(What you are asked to do): From the data, return each line holding the word "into".

(Materials provided):
====
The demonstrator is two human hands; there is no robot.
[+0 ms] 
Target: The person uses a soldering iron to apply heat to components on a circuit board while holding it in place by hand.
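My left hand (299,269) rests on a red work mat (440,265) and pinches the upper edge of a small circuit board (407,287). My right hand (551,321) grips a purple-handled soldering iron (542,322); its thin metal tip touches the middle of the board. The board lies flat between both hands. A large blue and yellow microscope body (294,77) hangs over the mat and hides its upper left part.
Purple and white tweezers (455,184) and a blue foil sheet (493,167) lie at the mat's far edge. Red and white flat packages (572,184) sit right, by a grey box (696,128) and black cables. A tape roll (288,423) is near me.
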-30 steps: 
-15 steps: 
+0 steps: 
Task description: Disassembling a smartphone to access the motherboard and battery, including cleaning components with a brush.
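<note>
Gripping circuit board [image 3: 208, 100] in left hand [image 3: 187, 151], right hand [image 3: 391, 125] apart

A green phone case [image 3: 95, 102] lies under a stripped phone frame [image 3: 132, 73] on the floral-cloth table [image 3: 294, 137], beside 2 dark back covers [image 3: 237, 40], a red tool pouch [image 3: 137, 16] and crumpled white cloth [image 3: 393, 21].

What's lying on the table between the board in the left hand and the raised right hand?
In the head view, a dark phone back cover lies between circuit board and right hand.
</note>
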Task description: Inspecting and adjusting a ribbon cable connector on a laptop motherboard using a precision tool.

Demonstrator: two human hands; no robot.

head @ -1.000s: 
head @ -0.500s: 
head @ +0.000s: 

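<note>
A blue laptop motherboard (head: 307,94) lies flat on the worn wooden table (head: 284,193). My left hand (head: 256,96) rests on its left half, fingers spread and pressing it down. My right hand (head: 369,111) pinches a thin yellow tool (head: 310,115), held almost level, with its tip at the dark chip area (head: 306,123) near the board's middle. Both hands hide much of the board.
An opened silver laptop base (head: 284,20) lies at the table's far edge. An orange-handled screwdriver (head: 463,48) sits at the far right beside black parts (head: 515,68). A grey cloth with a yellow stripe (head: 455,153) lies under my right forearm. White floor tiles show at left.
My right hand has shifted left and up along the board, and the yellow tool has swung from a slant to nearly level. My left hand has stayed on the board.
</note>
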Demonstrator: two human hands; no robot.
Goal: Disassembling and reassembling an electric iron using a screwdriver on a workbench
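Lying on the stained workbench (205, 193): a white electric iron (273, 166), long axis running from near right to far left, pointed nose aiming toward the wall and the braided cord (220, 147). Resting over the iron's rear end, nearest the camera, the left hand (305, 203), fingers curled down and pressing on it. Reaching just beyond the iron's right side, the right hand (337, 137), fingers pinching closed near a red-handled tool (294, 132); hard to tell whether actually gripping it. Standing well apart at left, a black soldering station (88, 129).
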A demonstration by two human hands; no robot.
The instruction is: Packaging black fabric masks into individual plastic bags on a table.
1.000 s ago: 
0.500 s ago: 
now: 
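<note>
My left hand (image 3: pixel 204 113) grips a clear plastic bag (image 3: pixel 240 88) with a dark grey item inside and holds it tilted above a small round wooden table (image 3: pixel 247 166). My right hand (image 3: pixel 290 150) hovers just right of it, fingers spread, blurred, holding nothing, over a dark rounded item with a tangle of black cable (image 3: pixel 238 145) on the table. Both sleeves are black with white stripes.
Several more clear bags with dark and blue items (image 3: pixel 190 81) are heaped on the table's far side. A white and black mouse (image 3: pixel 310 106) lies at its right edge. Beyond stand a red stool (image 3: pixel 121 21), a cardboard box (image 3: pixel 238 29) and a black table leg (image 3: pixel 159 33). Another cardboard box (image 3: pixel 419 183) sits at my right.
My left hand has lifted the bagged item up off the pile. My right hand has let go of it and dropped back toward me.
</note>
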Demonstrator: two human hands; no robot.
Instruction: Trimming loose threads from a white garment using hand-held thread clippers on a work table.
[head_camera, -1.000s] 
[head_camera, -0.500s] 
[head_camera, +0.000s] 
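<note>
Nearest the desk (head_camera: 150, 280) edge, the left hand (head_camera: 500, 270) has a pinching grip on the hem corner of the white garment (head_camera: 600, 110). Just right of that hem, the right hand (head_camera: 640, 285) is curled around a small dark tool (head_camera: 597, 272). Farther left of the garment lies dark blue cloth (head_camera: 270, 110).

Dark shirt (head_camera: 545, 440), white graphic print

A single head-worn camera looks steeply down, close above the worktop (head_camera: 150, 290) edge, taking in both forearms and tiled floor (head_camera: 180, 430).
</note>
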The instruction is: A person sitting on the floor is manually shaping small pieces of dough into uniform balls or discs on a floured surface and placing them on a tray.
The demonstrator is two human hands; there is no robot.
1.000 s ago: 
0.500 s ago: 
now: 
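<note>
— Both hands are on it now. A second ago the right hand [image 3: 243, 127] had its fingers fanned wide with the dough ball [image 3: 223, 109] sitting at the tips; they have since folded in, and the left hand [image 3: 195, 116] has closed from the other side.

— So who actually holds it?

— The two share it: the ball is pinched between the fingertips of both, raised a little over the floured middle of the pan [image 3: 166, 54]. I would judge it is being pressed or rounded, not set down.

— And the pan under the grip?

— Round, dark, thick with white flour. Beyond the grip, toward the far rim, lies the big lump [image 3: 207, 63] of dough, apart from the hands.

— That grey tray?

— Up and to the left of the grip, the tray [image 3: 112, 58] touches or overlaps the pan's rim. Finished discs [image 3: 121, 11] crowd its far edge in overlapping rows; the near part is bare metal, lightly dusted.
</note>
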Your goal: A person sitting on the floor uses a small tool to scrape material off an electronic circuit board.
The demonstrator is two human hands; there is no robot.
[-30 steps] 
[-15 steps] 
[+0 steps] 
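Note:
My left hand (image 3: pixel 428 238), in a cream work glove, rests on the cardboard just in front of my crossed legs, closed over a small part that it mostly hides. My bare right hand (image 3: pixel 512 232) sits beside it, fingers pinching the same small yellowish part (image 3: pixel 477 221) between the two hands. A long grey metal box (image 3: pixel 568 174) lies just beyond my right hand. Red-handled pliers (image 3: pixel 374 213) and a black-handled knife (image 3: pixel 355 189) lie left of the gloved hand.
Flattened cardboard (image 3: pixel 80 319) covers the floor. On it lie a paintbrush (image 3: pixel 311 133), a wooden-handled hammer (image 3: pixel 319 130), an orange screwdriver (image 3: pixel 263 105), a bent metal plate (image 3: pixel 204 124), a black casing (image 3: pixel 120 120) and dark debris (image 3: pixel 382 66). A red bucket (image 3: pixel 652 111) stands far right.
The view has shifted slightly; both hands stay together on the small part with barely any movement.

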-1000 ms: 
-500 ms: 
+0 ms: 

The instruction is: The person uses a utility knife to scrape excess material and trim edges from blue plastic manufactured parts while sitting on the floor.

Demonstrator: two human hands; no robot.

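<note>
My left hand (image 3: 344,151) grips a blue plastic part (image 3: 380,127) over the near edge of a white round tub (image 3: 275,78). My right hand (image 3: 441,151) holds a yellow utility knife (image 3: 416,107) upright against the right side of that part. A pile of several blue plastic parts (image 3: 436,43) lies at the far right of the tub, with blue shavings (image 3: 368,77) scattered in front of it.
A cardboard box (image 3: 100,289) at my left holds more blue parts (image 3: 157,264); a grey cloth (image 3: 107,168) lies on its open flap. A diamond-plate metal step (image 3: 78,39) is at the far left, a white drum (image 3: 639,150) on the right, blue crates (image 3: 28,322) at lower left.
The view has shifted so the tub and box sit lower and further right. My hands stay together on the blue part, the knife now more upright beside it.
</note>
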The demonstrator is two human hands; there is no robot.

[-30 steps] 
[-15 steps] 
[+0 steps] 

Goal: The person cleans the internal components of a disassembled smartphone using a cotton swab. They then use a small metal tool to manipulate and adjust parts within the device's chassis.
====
(Written solution):
The instruction is: Packaging black fabric masks into individual plastic bags on a table.
The instruction is: A person sitting on the floor is manually shaping small pieces of dough into uniform balls or discs on a floured surface and placing them on a tray.

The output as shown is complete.